(Exercise instructions):
Filter the listing and keep only the lines with the word "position".
---------- Information supplied ----------
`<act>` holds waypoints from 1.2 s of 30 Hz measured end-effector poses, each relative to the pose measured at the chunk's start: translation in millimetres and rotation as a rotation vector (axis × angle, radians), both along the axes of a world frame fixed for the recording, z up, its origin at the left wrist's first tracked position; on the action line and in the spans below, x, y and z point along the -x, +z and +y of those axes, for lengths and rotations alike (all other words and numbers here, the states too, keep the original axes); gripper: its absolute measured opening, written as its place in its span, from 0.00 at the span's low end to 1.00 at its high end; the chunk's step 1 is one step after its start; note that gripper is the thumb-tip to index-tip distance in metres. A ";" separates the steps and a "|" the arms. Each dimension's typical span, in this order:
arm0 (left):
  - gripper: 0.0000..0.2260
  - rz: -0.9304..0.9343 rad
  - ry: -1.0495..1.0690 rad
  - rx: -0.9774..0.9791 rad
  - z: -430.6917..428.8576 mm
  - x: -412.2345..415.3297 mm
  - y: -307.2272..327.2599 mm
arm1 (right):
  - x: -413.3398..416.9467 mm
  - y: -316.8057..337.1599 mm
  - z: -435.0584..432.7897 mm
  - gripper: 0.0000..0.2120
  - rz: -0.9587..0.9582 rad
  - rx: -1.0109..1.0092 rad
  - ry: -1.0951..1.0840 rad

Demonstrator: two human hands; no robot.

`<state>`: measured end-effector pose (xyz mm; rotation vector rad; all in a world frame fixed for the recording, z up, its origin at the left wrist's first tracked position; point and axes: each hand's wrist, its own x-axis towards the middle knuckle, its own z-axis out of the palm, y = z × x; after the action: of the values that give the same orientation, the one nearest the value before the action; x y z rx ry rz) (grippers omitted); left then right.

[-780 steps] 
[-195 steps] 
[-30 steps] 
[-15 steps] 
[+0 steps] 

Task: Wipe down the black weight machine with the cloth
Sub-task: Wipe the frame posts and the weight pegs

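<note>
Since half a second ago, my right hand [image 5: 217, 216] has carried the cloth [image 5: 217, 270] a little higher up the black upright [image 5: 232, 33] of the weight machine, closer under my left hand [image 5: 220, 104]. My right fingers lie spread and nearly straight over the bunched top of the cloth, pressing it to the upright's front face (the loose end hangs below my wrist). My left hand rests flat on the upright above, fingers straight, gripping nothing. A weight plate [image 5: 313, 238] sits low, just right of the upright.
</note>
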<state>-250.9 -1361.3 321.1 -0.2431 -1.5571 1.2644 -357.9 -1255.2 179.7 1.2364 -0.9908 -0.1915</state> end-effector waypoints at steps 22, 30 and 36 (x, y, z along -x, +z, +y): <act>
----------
(Answer below):
`<act>` holds waypoints from 1.2 s of 30 Hz measured end-effector poses, each relative to the pose measured at the chunk's start: translation in millimetres and rotation as a rotation vector (axis × angle, radians), both along the axes of a world frame fixed for the recording, z up, its origin at the left wrist's first tracked position; on the action line and in the spans below, x, y and z point along the -x, +z and +y of those axes, for lengths and rotations alike (all other words and numbers here, the states too, keep the original axes); gripper: its absolute measured opening, written as its place in its span, from 0.00 at the span's low end to 1.00 at its high end; the chunk's step 1 is one step after its start; note that gripper is the thumb-tip to index-tip distance in metres. A ";" separates the steps and a "|" the arms. Each dimension's typical span, in this order:
`<state>`: measured end-effector pose (xyz mm; rotation vector rad; all in a world frame fixed for the recording, z up, its origin at the left wrist's first tracked position; point and axes: each hand's wrist, its own x-axis towards the middle knuckle, its own z-axis out of the palm, y = z × x; after the action: of the values that give the same orientation, the one nearest the value before the action; x y z rx ry rz) (grippers omitted); left then right.

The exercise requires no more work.